* Directions
Could the listing be repeated exactly, with every picture dropped?
+++
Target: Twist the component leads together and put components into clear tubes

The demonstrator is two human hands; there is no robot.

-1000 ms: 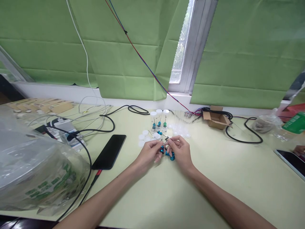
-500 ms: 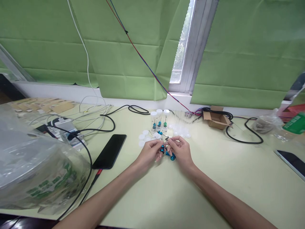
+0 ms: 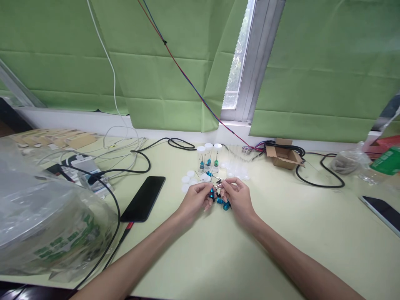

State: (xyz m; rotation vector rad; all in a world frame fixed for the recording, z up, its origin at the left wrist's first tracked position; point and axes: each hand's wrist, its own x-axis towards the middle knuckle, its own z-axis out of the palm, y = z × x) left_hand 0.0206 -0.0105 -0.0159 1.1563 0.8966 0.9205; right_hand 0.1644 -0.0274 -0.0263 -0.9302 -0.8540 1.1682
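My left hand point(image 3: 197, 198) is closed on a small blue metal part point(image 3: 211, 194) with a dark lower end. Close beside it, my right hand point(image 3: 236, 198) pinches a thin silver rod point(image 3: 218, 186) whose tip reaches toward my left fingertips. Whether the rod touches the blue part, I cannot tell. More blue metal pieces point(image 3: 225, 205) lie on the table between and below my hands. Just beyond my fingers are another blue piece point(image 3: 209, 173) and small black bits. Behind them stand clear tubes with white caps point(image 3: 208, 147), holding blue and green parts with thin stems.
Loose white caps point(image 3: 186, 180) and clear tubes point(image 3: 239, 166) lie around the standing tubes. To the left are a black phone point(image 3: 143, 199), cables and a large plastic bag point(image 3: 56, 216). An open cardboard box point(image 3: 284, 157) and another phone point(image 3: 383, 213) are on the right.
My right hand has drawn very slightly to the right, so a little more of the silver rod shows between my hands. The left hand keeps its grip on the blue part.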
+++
* Written solution
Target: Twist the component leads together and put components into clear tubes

The demonstrator is two human hands; there is no robot.

-1000 ms: 
-500 ms: 
+0 ms: 

State: (xyz m; rotation vector rad; all in a world frame fixed for the recording, z up, its origin at the left wrist's first tracked position; point and axes: each hand's wrist, its own x-axis towards the middle knuckle, its own z-axis out of the palm, y = z × x) left_hand 0.0206 -0.0105 -0.0159 1.1563 0.8966 0.9205; right_hand 0.1644 -0.0274 -0.0263 -0.9302 -0.8540 1.1682
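My left hand point(image 3: 197, 198) is closed on a small blue metal part point(image 3: 211, 194) with a dark lower end. Close beside it, my right hand point(image 3: 236, 198) pinches a thin silver rod point(image 3: 218, 186) whose tip reaches toward my left fingertips. Whether the rod touches the blue part, I cannot tell. More blue metal pieces point(image 3: 225, 205) lie on the table between and below my hands. Just beyond my fingers are another blue piece point(image 3: 209, 173) and small black bits. Behind them stand clear tubes with white caps point(image 3: 208, 147), holding blue and green parts with thin stems.
Loose white caps point(image 3: 186, 180) and clear tubes point(image 3: 239, 166) lie around the standing tubes. To the left are a black phone point(image 3: 143, 199), cables and a large plastic bag point(image 3: 56, 216). An open cardboard box point(image 3: 284, 157) and another phone point(image 3: 383, 213) are on the right.
My right hand has drawn very slightly to the right, so a little more of the silver rod shows between my hands. The left hand keeps its grip on the blue part.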

With this, the answer is finished.